Moving up to 2018, contact your government representatives relentlessly. Apps like Make 5 Calls make it easy.
#3: Be Vigilant About US Prisons… And The Wall
Is this a wild prediction? Headline: “Arizona State Prisoners To Build Border Wall.”
Prison labor in the US is shameful. (Trump Watchdogs first became aware of this when a neighbor’s brother, arrested for drug possession, worked for 11 cents per hour.) Today the minimum pay is apparently 16 cents per hour. In early 2017 the National Review described US prison labor as “close to slavery.”

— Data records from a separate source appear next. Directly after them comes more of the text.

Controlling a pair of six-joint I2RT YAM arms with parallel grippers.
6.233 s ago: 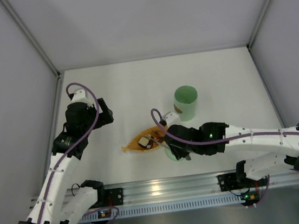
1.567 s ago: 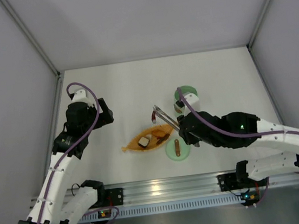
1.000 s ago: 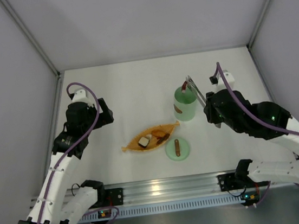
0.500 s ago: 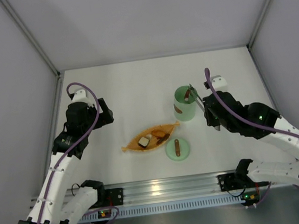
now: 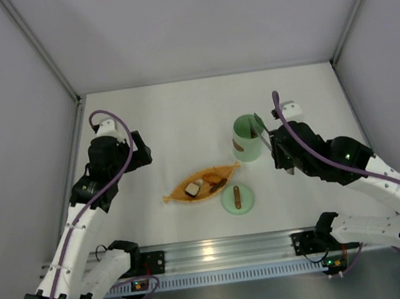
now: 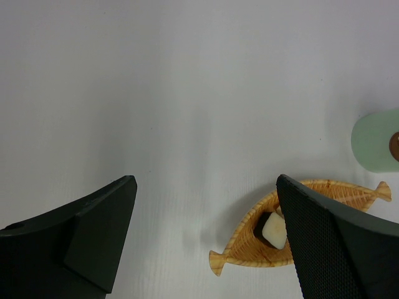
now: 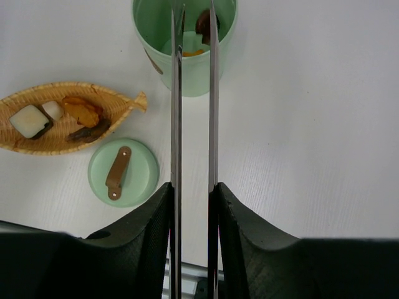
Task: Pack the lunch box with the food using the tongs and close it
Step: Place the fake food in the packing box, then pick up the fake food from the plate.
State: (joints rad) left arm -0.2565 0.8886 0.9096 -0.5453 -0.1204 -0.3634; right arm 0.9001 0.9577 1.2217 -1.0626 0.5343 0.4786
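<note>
Right gripper (image 7: 192, 205) over the desk (image 5: 181, 115), clamped on the tongs (image 7: 176, 124), whose slightly parted tips sit in the mouth of the open lunch box (image 7: 193, 78); a skewed withdrawal could snag the rim and topple this tall cup. Left gripper (image 6: 202, 187) gapes wide and empty. Lunch box holds 1 brown piece (image 7: 203, 22) and 1 orange piece (image 7: 193, 53); the orange dish (image 7: 62, 86) holds about 4, with the lid (image 7: 140, 171) just beside it.

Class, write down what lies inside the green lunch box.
Inside the lunch box: a brown piece, an orange piece and the tongs' tips. The tong arms and near wall hide part of the floor.
</note>
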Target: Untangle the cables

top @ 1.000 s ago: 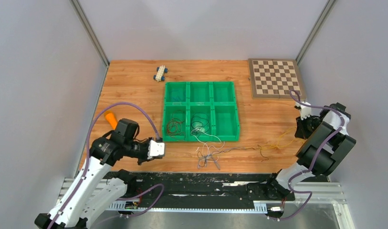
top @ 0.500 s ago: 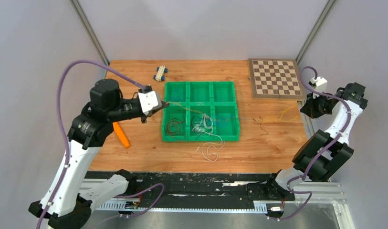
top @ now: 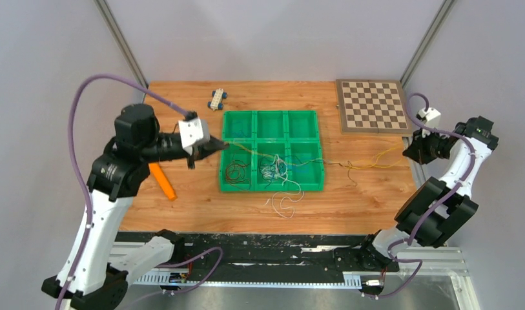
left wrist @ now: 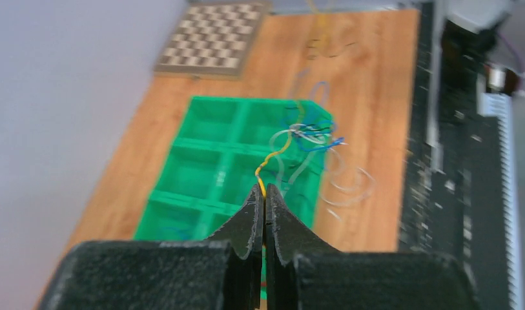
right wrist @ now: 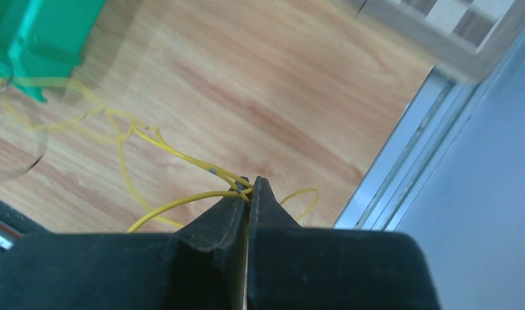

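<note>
Both arms have swung wide apart since a second ago, hauling most of the tangle off the near table towards the tray. Now the left claw (left wrist: 264,190) is pinched fully closed on one end of the yellow wire (left wrist: 272,158), over the left rim of the green tray (top: 311,186). The right claw (right wrist: 248,184) is clamped tight on several yellow strands near the right edge of the table (top: 182,213). Held so, the wire runs nearly taut between them, probably to draw it free of the other cables (top: 273,169). Those hang bunched over the tray's front middle compartment, with a white loop (top: 285,205) trailing onto the wood.
</note>
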Robot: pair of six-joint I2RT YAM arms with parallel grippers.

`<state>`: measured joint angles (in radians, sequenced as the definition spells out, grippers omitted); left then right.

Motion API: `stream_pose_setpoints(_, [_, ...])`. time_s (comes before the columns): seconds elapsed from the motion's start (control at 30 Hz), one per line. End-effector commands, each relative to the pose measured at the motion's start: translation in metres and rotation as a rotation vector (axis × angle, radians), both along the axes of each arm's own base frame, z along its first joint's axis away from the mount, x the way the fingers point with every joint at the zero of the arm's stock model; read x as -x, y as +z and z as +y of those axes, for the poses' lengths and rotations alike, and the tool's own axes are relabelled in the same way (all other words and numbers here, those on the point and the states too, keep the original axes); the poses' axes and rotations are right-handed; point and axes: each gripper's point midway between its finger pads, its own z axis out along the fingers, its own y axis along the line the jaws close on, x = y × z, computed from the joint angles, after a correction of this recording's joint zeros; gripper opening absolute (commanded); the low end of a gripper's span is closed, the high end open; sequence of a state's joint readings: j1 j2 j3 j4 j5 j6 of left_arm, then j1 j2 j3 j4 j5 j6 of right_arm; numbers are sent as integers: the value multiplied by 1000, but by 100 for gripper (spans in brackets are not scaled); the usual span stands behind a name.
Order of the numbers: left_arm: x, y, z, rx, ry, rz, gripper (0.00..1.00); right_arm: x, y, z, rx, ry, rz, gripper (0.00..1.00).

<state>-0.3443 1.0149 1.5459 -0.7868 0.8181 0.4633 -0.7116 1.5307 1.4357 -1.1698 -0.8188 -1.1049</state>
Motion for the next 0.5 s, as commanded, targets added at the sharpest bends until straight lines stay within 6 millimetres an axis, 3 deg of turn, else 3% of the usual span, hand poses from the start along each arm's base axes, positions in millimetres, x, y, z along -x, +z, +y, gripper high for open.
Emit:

Arizona Sheriff Joe Arpaio made prison labor worse by using chain gangs. In a chain gang, prisoners are chained to each other as they work. (Arpaio also approved of a nonviolent female detainee being chained when giving birth.)
It’s easy to imagine that Mexico will indeed pay for the border wall… with labor provided by incarcerated Mexicans in the US wearing melting state-issued shoes and possibly squatting to give birth. It’s biblically bizarre. And it’s not the America we support.
Trump’s buddy Putin, by the way, uses prison labor from North Korea. Currently political prisoners are building a stadium in Saint Petersburg for the 2018 World Cup.
Maybe one tactic for activists is lobbying against companies that seek to profit from the wall — but backlash hasn’t been a deterrent thus far. Construction of the US-Mexico border wall is now delayed by a court case from an unhappy bidder.
Resistance, what else can we do? Leave a comment below.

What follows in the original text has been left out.